遠くから、声が近づくのを聞いた少年は、その方向へ振り返った。赤い月と、ヴァンパイアを背景に、小さな物体が此方に飛んでくる。なんだあれは、と考える前に、ガシャン!、右手に衝撃を得た。少年は手を引き上げる。鉄枠の鳥籠の中に、何かが入っていた。

「生き物?」

小動物のような物だ。少年は指先で体をつつくが、びくともしなかった。気絶しているのかもしれない。

「なんだかよくわかんないけど、これ、助けてやった方が良いんじゃないのか……?」

大きな独り言と、自問自答の末に、彼は踵を返した。
その一部始終を自慢の視力で見ていたヴァンパイアとオバケコウモリは動揺した。尚、ナイフの噴火は未だに終わらない。

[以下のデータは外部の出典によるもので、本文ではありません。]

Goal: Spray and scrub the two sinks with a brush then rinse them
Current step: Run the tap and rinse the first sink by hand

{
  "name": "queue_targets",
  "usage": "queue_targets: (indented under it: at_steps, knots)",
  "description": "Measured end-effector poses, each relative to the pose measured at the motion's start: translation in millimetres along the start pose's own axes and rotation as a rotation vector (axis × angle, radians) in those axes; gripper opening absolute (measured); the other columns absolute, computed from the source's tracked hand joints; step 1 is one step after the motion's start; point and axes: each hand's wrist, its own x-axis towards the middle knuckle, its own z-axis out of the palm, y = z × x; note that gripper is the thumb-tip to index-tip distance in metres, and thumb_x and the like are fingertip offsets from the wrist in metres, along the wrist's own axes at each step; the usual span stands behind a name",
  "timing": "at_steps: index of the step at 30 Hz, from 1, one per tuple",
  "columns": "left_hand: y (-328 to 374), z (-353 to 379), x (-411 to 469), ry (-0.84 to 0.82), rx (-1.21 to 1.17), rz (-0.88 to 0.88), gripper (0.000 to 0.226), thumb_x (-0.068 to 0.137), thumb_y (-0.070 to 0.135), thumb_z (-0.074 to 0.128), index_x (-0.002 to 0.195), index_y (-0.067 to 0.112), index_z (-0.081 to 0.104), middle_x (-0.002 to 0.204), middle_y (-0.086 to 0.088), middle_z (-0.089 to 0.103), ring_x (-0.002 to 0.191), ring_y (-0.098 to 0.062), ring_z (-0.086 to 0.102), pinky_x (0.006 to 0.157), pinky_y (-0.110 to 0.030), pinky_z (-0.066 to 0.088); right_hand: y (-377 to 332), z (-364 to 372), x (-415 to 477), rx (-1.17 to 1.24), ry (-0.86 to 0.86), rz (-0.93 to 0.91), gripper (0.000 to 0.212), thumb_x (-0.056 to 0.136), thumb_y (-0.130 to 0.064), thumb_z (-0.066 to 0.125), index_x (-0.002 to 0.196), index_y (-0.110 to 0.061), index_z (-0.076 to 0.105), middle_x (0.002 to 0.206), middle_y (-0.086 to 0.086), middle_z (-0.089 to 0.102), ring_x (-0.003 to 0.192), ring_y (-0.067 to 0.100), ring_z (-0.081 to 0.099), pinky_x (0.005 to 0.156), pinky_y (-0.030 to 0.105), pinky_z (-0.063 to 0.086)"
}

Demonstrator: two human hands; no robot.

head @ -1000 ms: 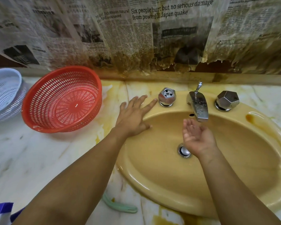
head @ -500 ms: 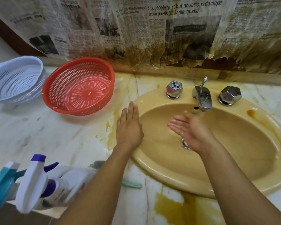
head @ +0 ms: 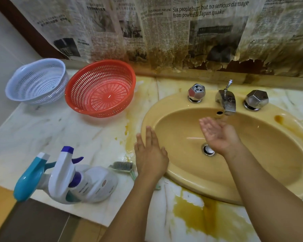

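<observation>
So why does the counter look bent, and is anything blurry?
Head view: the wide lens bows the counter and stretches the spray bottles at the corner; focus is sharp mid-frame; small glints on the tap; soft light, faint shadow under the red basket.

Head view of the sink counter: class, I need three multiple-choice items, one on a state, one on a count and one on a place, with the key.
1. The right hand is: A gripping the brush; B open, palm up, just below the spout; C flat on the counter.
2. Spray bottles on the counter: A one; B two; C three.
3. The brush lies: A in the right hand; B under the spout; C on the counter by the left hand.

Key: 1 B, the fingers are spread and hold nothing; 2 B, there is one teal head and one white-and-purple head; 3 C, the bristles show on the marble beside that hand.
</observation>
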Motion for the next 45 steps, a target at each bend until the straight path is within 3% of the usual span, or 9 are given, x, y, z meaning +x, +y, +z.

「い、いざやくん!ひびやくんが、ごはんにつかまっちゃった!」
「助けろよ」
「む、無茶言わないでよ、ロッピ。流石の俺だって、あんな鳥籠に入れられて持ってかれちゃったらどうしようも……うわっ」
「イザヤあああああ!手前、無視すんな、こらあああああ!」
「お前らの弟妹だろ、早くなんとかしろよ」
「だめだ、いざやくん、はやくなんとかしないと……」
「なんだよ!俺がこんなに必死に避けてるのに、皆して文句ばっかり!」

ヴァンパイアは、もう!しらない!、と声を荒げると覚悟を決めた。彼が目を瞑った瞬間、辺りは霧に包まれた。

「ほら、逃げるよ」
「ひびやくんは?」
「可哀想だけど、あれは助からないよ」
「そ、そんなあ」

月光も掻き消される濃霧に紛れたヴァンパイアは、二匹のオバケコウモリをしっかりと肩に乗せると、急いで街を去る。捕まってしまった弟妹を放っておくのは忍びないところだが、あのままでは自分だけでなく、他のオバケコウモリたちに被害が出る。苦肉の策だった。
残された青年はヴァンパイアに逃げられたことに舌打ちをすると、手に持ったナイフを握りしめ、粉々に砕いてしまう。手を払えば銀の砂が地面に落ちて輝いていく。身の丈以上の十字の槍をずるずると引き摺りながら、その場を後にした。